## ABOUT THIS TASK
Please copy each line of the listing that includes the string "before".

## DATA SECTION
• • •

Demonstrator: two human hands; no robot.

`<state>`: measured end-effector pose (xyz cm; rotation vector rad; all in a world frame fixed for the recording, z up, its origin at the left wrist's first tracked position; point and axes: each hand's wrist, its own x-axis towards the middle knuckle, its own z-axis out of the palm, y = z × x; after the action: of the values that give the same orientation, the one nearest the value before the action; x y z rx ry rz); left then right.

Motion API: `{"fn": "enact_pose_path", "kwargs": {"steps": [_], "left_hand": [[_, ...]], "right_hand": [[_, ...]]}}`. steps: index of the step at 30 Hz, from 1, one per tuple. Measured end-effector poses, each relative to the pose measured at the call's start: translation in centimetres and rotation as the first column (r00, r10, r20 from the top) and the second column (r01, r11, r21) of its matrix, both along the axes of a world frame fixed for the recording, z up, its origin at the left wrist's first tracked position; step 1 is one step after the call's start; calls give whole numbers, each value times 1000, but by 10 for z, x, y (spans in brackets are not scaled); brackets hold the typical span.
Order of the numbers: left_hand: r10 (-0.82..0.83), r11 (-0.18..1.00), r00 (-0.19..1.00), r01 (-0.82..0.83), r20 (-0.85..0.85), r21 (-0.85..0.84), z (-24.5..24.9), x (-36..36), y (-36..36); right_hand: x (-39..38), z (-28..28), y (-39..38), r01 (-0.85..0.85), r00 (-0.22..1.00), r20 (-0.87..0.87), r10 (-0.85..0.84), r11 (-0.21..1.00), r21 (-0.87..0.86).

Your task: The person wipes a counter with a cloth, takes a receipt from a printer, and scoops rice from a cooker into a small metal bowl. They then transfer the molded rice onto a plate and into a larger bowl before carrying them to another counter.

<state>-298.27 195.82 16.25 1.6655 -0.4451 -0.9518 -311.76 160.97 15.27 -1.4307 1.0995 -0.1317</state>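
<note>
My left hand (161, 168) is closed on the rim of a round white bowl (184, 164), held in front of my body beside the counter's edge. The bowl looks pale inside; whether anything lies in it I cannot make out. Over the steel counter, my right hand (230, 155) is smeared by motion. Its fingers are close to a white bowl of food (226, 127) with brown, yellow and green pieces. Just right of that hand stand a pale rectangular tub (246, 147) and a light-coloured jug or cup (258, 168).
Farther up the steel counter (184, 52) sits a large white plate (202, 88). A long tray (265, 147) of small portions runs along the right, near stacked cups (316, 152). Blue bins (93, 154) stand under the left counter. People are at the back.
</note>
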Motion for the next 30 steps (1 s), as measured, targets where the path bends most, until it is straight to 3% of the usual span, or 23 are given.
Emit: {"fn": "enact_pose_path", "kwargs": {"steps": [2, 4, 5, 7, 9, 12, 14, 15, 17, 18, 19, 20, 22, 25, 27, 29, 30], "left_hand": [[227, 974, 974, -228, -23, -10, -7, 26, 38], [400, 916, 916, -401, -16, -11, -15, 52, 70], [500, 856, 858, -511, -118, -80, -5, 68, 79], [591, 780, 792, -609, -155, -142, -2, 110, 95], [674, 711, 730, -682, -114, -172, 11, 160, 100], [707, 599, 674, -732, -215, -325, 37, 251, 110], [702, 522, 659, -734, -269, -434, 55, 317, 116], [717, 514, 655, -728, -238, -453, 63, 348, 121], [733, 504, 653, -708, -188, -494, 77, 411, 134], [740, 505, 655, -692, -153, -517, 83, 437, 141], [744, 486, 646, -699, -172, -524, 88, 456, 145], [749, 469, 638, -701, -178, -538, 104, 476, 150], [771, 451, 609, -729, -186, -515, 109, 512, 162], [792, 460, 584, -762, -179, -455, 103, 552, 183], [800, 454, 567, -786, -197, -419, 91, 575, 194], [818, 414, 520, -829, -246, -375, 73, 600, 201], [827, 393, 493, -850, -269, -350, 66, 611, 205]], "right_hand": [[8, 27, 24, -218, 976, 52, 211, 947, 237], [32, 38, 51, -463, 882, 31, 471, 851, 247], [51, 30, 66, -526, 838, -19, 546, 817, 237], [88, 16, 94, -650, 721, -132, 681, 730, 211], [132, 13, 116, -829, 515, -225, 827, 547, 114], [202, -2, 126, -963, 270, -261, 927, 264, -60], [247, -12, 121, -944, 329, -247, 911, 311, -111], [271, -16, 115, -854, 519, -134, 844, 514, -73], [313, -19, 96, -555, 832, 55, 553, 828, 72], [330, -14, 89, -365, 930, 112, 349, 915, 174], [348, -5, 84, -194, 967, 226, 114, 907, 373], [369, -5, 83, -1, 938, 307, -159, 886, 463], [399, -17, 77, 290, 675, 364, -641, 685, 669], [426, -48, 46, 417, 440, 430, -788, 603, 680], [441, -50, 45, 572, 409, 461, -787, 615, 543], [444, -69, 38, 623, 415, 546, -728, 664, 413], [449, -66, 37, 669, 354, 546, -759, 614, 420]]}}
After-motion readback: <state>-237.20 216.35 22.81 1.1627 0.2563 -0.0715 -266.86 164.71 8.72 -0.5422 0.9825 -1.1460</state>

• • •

## WRITTEN SOLUTION
`<state>`: measured end-effector pose (xyz cm; rotation vector rad; all in a world frame fixed for the recording, z up, its origin at the left wrist's first tracked position; point and axes: each hand's wrist, its own x-axis towards the middle knuckle, its own z-axis out of the palm, y = z × x; after the action: of the values that give the same orientation, the one nearest the value before the action; x y z rx ry rz); left then right.
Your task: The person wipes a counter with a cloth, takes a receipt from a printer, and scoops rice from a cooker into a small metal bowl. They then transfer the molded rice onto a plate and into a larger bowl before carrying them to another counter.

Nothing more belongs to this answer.